Written by Becca Habegger, Multimedia Journalist - bio | email
Veterans and guardians wait to board the bus Monday morning that will take them to the plane
DUBUQUE (KWWL) -
The first of two Honor Flights this week for Greater Dubuque had a successful take-off early Monday morning.
91 veterans of World War II and the Korean War took off shortly after 7 a.m. from the Dubuque Regional Airport.
Korean War veteran Thomas Martens had never before traveled to Washington.
"This will all be new to me, so I'll enjoy it, and I think it's a great thing, too, for everybody," he said.
The fast-paced tour of the nation's war memorials won't bother him, he said.
"I'm a little younger than the rest of them, so I guess I'll be able to get by alright," Martens said.
He and World War II veteran Gene Chappell will be sticking together.
"I've had friends that have gone on this Honor Flight, and they really live it up," Chapel said.
Guardians accompany the vets, ensuring safety and smooth travels. Chappell and Martens have guardian John Tierney.

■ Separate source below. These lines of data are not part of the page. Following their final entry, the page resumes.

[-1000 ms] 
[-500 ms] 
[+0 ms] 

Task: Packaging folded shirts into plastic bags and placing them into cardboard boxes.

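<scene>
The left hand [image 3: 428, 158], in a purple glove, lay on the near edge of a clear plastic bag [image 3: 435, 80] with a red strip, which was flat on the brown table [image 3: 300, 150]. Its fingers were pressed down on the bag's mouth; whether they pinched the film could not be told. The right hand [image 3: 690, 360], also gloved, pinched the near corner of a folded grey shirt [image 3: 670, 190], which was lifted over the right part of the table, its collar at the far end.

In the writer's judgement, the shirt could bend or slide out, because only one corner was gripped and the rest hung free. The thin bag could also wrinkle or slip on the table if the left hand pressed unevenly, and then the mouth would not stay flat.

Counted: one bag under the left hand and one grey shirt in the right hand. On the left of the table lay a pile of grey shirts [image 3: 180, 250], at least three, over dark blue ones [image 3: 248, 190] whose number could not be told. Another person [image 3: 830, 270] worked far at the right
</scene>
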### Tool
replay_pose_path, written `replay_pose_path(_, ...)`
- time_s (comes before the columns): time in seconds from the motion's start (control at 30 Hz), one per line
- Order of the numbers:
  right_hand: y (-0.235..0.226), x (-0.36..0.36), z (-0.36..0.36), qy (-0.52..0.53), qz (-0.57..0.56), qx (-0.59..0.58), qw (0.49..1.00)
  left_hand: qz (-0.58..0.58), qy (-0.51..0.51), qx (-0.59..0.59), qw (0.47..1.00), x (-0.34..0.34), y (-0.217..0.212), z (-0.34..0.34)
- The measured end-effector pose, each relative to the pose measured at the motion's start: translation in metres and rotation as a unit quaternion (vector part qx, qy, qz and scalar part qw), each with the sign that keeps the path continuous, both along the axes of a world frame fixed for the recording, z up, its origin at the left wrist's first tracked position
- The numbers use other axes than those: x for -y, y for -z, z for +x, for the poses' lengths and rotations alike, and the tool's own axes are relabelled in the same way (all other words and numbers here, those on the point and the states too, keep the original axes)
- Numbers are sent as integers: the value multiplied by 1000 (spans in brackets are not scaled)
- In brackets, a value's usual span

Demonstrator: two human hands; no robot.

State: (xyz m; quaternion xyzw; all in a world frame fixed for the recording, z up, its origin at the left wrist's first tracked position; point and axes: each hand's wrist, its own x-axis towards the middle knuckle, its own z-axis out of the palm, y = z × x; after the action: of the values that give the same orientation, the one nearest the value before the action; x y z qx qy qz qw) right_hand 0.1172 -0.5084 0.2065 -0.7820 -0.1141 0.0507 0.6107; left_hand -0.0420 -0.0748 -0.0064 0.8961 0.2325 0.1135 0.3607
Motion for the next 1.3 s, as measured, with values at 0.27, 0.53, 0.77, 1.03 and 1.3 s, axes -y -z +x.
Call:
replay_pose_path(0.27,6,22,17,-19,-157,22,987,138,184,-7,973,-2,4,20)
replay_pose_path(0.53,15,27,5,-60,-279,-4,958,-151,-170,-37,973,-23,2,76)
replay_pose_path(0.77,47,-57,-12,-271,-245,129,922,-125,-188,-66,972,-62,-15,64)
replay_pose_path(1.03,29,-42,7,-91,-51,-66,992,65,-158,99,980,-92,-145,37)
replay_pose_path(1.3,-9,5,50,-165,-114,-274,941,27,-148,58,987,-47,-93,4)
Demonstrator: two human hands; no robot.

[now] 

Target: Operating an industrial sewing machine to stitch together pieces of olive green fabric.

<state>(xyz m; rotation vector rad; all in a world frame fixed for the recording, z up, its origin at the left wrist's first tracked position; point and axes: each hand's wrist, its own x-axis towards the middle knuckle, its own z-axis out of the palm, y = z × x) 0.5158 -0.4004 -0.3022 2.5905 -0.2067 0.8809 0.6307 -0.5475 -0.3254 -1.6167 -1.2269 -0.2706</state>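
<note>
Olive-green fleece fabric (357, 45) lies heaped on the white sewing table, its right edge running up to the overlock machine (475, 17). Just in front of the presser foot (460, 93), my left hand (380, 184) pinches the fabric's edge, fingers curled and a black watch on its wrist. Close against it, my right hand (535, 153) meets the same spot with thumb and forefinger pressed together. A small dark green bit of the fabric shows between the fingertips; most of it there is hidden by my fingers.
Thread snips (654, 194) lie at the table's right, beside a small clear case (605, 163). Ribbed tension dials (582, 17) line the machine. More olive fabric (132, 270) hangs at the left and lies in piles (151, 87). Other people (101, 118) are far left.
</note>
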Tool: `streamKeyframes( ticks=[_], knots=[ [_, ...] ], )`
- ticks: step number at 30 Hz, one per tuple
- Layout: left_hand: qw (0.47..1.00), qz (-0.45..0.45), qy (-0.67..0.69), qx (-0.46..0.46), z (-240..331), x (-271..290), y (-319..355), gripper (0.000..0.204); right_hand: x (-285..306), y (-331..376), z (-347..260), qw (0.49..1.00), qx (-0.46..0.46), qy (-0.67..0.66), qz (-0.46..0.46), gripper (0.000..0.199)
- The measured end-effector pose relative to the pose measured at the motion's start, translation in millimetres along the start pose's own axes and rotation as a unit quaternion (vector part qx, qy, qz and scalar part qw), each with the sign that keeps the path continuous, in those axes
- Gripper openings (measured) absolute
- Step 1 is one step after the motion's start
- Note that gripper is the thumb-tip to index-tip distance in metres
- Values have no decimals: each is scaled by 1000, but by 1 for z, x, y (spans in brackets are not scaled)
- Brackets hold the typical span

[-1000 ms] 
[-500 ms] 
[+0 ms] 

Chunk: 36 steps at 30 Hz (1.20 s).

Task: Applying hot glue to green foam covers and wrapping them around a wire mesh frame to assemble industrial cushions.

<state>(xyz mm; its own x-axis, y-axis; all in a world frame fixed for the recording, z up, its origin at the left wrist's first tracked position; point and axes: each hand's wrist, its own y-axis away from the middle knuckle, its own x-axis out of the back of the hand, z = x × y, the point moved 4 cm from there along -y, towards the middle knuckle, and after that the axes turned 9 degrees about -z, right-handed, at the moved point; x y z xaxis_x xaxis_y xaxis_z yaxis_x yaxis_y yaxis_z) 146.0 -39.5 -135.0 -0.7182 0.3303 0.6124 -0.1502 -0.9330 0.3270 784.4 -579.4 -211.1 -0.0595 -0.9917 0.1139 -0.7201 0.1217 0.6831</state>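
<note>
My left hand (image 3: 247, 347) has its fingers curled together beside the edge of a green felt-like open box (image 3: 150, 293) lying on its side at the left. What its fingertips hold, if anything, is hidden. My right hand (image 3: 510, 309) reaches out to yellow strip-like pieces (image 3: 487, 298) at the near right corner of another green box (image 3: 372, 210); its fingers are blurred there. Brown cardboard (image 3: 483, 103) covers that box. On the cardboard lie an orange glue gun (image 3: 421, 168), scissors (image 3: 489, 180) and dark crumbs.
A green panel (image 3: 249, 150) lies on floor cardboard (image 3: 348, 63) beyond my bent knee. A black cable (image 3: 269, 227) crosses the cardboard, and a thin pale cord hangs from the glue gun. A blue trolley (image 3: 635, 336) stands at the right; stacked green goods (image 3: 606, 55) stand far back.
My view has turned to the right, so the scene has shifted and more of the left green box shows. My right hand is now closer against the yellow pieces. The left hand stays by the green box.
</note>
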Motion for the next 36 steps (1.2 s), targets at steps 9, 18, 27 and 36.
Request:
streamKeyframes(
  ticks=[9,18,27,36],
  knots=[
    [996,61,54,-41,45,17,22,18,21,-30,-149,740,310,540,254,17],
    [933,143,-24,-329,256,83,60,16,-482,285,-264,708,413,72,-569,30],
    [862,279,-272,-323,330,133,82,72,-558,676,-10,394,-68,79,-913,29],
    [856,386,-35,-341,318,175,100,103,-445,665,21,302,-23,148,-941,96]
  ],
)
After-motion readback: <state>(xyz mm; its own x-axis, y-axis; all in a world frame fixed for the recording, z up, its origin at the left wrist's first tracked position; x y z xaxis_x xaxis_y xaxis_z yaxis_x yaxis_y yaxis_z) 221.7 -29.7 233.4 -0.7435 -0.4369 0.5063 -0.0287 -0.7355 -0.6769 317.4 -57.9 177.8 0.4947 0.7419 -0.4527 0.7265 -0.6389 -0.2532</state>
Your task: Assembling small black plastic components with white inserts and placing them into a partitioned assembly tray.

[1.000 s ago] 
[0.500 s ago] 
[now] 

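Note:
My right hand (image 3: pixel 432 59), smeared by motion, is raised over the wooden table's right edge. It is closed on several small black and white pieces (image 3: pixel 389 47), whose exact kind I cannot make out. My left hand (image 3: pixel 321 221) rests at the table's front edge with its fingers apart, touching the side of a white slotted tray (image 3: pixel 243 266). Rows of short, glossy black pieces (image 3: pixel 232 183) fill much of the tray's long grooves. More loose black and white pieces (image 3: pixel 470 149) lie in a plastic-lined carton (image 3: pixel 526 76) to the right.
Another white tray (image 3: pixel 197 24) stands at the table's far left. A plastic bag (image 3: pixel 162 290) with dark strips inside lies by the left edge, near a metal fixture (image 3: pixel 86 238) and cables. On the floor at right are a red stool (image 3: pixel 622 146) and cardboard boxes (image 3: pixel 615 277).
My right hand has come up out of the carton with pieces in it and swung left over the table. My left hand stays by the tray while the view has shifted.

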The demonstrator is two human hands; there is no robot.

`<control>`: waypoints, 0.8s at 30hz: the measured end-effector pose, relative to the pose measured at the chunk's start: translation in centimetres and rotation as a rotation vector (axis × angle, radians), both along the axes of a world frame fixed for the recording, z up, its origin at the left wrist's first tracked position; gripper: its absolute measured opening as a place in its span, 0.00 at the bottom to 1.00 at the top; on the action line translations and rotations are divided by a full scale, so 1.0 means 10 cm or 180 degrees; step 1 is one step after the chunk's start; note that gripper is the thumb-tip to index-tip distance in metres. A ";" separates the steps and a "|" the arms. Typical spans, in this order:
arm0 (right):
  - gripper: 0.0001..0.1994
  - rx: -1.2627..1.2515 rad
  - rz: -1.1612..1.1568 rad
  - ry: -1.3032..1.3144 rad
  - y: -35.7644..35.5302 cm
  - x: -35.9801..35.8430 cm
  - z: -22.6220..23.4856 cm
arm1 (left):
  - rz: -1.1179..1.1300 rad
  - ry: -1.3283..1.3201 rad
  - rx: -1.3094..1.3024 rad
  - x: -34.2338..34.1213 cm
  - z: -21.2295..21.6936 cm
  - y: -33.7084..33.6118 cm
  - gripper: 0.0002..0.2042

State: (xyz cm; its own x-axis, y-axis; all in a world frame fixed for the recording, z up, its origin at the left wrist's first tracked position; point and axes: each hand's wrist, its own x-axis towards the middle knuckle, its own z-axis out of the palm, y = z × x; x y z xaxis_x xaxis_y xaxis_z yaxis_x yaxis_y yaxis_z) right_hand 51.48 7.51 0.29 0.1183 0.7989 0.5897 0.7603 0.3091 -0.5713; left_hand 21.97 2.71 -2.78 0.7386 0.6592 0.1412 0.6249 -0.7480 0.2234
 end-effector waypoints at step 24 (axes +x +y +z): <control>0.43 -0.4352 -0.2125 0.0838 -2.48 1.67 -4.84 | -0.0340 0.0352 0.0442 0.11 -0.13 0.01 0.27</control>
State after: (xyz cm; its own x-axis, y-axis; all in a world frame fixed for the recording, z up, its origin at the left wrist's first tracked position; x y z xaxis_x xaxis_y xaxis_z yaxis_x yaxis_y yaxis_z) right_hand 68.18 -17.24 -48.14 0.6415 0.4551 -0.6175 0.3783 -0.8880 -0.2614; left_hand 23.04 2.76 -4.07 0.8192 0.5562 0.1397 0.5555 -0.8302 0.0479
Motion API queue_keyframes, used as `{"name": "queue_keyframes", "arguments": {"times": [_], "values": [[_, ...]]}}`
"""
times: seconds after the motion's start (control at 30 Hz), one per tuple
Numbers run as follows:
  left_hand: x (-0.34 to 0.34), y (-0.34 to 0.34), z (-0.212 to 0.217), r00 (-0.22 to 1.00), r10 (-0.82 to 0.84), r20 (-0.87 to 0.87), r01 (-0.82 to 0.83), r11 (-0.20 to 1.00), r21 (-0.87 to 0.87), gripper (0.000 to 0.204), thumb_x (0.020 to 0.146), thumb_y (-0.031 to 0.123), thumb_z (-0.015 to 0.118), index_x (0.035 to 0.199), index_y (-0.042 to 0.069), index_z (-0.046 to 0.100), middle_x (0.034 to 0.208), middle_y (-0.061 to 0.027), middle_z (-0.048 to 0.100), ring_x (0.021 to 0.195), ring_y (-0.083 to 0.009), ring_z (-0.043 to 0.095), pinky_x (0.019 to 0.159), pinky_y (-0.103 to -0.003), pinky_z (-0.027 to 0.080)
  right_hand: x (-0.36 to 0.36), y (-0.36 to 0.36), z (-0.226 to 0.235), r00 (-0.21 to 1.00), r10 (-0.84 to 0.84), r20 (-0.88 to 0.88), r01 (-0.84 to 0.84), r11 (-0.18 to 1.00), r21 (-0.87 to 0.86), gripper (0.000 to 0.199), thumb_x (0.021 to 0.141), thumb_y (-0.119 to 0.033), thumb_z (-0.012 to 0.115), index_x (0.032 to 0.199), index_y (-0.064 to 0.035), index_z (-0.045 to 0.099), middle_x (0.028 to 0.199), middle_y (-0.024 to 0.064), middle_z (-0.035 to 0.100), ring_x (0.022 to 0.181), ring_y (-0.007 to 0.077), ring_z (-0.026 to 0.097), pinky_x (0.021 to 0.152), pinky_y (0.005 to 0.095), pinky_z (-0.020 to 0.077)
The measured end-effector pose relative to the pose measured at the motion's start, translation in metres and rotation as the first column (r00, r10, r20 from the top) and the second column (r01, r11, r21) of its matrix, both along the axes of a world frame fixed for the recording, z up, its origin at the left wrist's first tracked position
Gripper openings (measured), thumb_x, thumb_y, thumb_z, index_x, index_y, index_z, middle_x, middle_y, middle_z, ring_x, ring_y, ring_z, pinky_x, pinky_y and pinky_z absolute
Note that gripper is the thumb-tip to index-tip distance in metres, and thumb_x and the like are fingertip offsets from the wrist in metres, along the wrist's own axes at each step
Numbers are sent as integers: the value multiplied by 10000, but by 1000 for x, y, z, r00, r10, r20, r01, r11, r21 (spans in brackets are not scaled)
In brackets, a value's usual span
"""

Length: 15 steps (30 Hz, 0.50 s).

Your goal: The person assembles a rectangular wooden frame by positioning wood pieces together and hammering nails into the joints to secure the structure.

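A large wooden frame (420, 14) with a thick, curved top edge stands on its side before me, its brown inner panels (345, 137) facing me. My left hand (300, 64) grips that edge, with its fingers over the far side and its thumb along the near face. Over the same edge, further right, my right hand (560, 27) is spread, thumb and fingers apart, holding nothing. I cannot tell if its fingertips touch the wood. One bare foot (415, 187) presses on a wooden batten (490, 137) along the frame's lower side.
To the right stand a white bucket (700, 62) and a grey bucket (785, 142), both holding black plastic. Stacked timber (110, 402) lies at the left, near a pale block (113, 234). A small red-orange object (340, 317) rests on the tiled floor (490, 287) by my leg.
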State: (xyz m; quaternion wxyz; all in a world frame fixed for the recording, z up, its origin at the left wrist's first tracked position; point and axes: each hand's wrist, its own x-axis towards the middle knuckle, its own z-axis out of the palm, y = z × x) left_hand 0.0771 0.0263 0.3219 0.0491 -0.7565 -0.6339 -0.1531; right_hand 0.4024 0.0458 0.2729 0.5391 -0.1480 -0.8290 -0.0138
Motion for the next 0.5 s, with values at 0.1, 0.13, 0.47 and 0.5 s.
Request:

"My dad was a World War II veteran, so he would've loved the opportunity to go on something like this," Tierney said. "Unfortunately, he passed away 30 years ago and didn't ever get to see these memorials, so I'll go on his behalf and show these gentlemen a good time today."
At Dulles International Airport, the vets were greeted with a warm welcome. From there, they toured the nation's war memorials and monuments.
Al Bailey is with the Honor Flight Network and accompanies Honor Flights all across the country to ensure the trip goes smoothly. He said seeing the war memorials can help veterans open up about their war experiences.
"Our goal of these trips is let them get rid of the burdens that some of these men may have carried for a number of years, over 60 years," Bailey said, "so when they come back tonight, we want them to live the rest of their years in harmony and in peace and let go of any bad feelings they've had about the war."
Monday marks the third Honor Flight for the Greater Dubuque area.
Jim McLaughlin is the Chairman of the Board of the National Honor Flight Network. He said in a phone interview Monday that Korean War veterans on the Honor Flights are rare. Of the 110 Honor Flight hubs nationwide, McLaughlin said only three or four are accepting vets from the Korean War.
Iowa has eight hubs, and McLaughlin said the state has done a marvelous job of making sure veterans of the World Wars, who take precedence, get to go see the national war memorials in Washington D.C. That has made room now for the younger Korean War vets in the Greater Dubuque area to go.
Honor Flight is a whirlwind tour of the national war memorials in Washington, D.C. Participants fly to the nation's capital, tour the memorials and return home all in one day.
Local Honor Flight organizer Perry Mason said each trip costs $80,000.
Another Honor Flight of Greater Dubuque takes off Tuesday around 7 a.m.
Anybody wishing to welcome home Monday's veterans may go to the Dubuque Regional Airport. The flight is scheduled to arrive shortly after 10 p.m., but organizers suggest people arrive earlier, as they expect a big crowd.